**Task prompt**
Only the lines from the start of the entries through the line with "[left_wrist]" are wanted; please output them exactly.

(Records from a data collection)
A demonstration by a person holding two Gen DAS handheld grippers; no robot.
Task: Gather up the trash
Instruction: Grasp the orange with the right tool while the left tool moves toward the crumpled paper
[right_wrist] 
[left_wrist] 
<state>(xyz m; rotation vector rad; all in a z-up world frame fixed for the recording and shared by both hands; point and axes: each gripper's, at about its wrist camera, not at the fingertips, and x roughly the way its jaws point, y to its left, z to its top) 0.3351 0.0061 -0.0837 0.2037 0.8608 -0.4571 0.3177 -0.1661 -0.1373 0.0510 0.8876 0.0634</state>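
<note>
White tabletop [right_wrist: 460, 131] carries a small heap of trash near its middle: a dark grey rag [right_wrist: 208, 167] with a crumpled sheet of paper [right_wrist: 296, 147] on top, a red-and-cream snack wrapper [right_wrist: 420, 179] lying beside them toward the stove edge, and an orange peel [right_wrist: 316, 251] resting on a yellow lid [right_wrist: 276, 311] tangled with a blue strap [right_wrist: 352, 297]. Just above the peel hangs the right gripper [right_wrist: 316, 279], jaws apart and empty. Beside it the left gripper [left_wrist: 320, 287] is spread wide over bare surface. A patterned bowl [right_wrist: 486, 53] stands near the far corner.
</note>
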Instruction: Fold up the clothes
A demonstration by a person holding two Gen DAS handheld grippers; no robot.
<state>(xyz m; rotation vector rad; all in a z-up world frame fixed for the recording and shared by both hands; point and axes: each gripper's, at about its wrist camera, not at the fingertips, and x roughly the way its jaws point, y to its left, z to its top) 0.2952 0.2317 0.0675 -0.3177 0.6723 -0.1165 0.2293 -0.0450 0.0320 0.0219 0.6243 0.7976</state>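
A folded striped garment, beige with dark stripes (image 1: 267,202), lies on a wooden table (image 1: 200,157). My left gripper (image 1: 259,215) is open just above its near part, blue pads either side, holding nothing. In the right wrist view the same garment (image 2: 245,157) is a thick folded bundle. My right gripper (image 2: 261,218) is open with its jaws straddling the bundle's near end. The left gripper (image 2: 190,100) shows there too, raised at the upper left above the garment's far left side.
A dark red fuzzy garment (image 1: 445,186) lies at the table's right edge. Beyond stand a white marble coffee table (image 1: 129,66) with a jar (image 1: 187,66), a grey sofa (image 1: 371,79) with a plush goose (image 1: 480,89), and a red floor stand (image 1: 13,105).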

**Output for this task**
A demonstration by a person holding two Gen DAS handheld grippers; no robot.
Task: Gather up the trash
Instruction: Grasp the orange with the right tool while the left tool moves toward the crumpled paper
[right_wrist] 
[left_wrist] 

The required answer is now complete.